▶ What you need to do: Would you retype the listing word for word, skipping its pictures?

——————

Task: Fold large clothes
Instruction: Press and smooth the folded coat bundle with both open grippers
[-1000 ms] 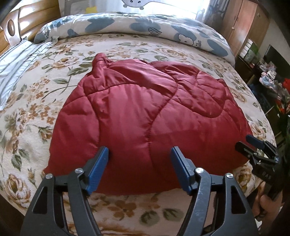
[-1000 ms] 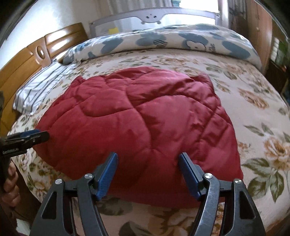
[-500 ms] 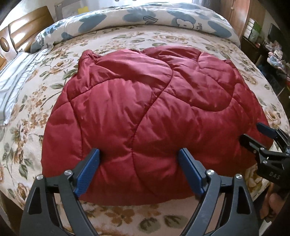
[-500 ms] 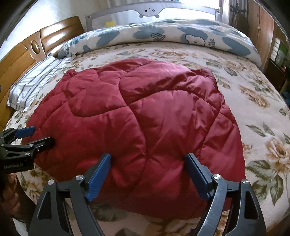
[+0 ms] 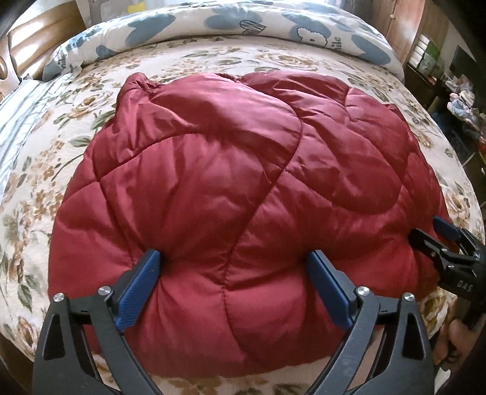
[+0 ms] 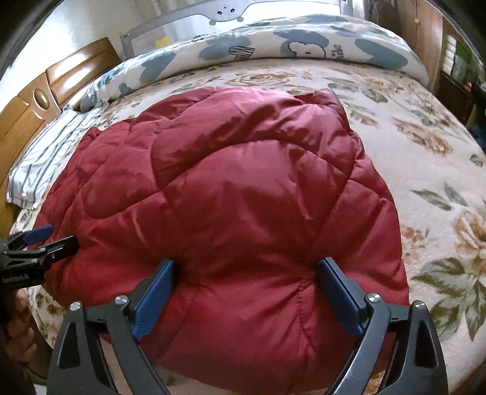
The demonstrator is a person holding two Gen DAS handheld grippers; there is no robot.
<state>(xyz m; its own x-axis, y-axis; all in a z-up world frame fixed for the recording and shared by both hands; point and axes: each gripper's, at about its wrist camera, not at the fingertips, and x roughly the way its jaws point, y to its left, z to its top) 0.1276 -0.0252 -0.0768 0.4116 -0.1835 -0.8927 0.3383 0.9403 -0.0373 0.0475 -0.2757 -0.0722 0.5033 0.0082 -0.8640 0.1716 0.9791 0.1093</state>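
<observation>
A puffy red quilted jacket lies folded on the floral bed; it also fills the right wrist view. My left gripper is open, its blue pads pressing into the jacket's near edge at the left part. My right gripper is open too, its pads pressed into the near edge at the right part. The right gripper shows at the right edge of the left wrist view, and the left gripper at the left edge of the right wrist view. Neither is closed on the fabric.
The floral bedspread surrounds the jacket. A rolled white and blue duvet lies along the far side. A wooden headboard and striped pillow are at the left. Cabinets and shelves stand right.
Both grippers have moved forward and down until their open pads push into the jacket's near edge. The jacket looks larger and closer.
</observation>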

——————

▶ Exercise answer:
Task: Fold large clothes
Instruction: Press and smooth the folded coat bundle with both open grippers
[-1000 ms] 
[-1000 ms] 
[-500 ms] 
[-500 ms] 
[+0 ms] 
[+0 ms] 
The demonstrator is a person holding two Gen DAS handheld grippers; there is no robot.
<state>(xyz m; its own x-axis, y-axis; all in a z-up world frame fixed for the recording and shared by both hands; point and axes: each gripper's, at about its wrist camera, not at the fingertips, and x roughly the way its jaws point, y to its left, z to its top) 0.1276 -0.0252 -0.0768 0.4116 -0.1835 -0.8927 0.3383 0.9403 -0.0373 0.0475 -0.2757 -0.0722 0.5033 0.0082 -0.8640 0.1716 0.9791 0.1093</state>
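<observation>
A puffy red quilted jacket lies folded on the floral bed; it also fills the right wrist view. My left gripper is open, its blue pads pressing into the jacket's near edge at the left part. My right gripper is open too, its pads pressed into the near edge at the right part. The right gripper shows at the right edge of the left wrist view, and the left gripper at the left edge of the right wrist view. Neither is closed on the fabric.
The floral bedspread surrounds the jacket. A rolled white and blue duvet lies along the far side. A wooden headboard and striped pillow are at the left. Cabinets and shelves stand right.
Both grippers have moved forward and down until their open pads push into the jacket's near edge. The jacket looks larger and closer.
</observation>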

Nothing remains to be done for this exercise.